» **Aim of the exercise**: Pick every line from the data that holds the word "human".

Material supplied START

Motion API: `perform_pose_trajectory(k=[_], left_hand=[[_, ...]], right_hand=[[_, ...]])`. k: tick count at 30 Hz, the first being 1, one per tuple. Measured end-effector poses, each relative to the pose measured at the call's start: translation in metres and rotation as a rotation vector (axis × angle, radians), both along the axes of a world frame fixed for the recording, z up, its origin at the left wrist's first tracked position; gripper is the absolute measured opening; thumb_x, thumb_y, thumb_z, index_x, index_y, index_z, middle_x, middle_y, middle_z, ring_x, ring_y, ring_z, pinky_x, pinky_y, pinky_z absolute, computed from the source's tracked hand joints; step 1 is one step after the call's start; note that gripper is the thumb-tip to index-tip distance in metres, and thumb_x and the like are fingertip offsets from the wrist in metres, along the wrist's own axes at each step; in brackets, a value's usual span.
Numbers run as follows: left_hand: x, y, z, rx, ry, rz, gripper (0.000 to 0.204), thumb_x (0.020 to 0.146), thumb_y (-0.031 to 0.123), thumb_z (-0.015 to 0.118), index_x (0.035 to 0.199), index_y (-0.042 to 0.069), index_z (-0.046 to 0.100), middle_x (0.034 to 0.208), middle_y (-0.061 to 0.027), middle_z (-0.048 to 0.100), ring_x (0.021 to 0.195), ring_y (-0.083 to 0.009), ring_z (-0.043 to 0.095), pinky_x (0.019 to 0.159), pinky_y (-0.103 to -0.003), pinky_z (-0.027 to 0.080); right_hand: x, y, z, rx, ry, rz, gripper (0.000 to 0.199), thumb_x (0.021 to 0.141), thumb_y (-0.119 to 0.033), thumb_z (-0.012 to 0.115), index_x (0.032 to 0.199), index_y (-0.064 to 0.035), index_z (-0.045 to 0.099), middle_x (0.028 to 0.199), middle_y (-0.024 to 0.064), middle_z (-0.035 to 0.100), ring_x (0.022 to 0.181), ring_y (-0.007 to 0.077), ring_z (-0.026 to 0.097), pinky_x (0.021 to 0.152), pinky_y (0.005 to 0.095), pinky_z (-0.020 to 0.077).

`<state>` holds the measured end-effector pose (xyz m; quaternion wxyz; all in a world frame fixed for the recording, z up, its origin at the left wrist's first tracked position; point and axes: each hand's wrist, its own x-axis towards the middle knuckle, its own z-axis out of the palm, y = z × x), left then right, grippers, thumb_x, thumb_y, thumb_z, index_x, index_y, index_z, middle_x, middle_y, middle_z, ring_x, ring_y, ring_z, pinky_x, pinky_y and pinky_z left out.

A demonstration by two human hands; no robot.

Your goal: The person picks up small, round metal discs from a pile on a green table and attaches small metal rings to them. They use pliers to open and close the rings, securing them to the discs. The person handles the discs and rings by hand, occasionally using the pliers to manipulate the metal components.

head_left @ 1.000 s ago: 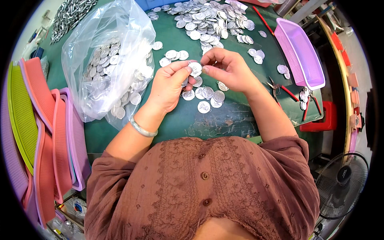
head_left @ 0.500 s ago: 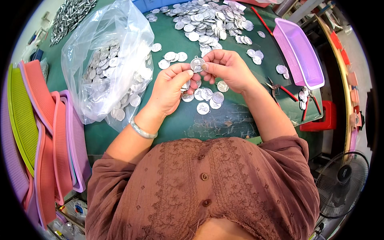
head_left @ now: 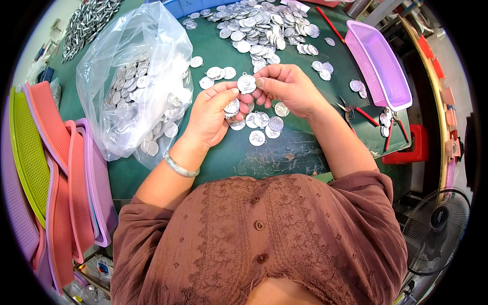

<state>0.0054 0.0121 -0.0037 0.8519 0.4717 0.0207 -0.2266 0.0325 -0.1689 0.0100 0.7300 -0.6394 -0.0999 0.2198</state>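
Between my two hands a round silver medal [head_left: 246,84] with a small loop on top is held up over the green table. My right hand [head_left: 285,87] pinches its right edge between thumb and fingers. My left hand [head_left: 214,111] touches its left edge with the thumb and forefinger, while more medals [head_left: 232,108] sit in its curled fingers. Just below lie several loose medals [head_left: 262,120] on the table. Left of my hands, a clear plastic bag [head_left: 133,94] holds many similar medals. A large heap of medals [head_left: 264,23] lies beyond my hands.
A purple basket [head_left: 381,66] stands at the right, near red-handled pliers [head_left: 363,115] and a red stick [head_left: 330,24]. Coloured plastic baskets [head_left: 61,173] are stacked at the left. Small metal parts [head_left: 89,25] are piled far left. A fan [head_left: 438,229] stands lower right.
The held medal has turned in my fingers and shifted slightly left. My left thumb has drawn back a little, showing more of the medals in that hand.
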Motion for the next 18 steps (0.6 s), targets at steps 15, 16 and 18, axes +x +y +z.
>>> perform_pose_trajectory(k=[15,16,18], left_hand=[[0.0012,0.0013,-0.0038,-0.027,0.061,0.01,0.016,0.085,0.011,0.046,0.094,0.002,0.056,0.076,-0.0054,0.06,0.062,-0.01,0.056,0.053,-0.02,0.046],[0.0014,0.0014,-0.004,-0.041,0.066,0.007,0.017,0.085,0.012,0.047,0.094,0.001,0.056,0.076,-0.0056,0.059,0.062,-0.0102,0.056,0.053,-0.02,0.046],[0.0017,0.0023,-0.0046,-0.069,0.077,0.0,0.017,0.085,0.012,0.047,0.095,0.001,0.056,0.076,-0.0059,0.059,0.063,-0.0105,0.056,0.054,-0.02,0.046]], right_hand=[[0.0015,-0.0014,-0.0016,-0.103,-0.102,-0.02,0.014,0.081,-0.009,0.054,0.09,0.0011,0.057,0.07,0.003,0.057,0.06,0.0077,0.052,0.053,0.0203,0.0431],[0.0015,-0.0015,-0.0013,-0.097,-0.104,-0.018,0.014,0.081,-0.009,0.054,0.09,0.0011,0.057,0.07,0.003,0.057,0.06,0.0077,0.052,0.053,0.0202,0.0431],[0.0008,-0.0016,-0.0008,-0.087,-0.107,-0.016,0.014,0.08,-0.008,0.054,0.091,0.001,0.057,0.071,0.0031,0.058,0.061,0.0076,0.052,0.053,0.02,0.0431]])
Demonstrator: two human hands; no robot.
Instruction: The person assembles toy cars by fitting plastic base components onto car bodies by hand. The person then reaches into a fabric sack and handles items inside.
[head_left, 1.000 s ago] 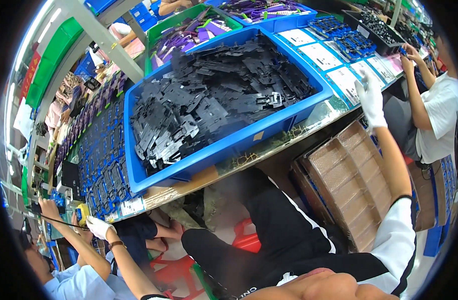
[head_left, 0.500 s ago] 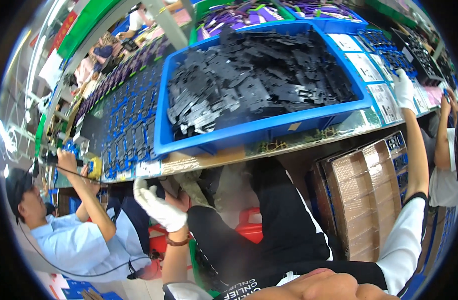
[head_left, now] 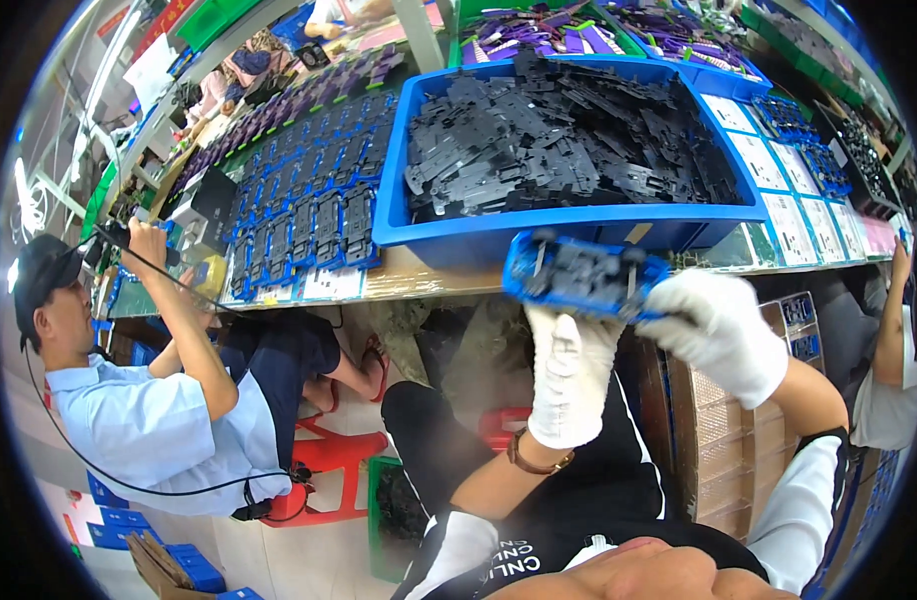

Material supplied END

» **Reply to the task**:
A demonstration by two human hands; no robot.
Demonstrator: two human hands; no robot.

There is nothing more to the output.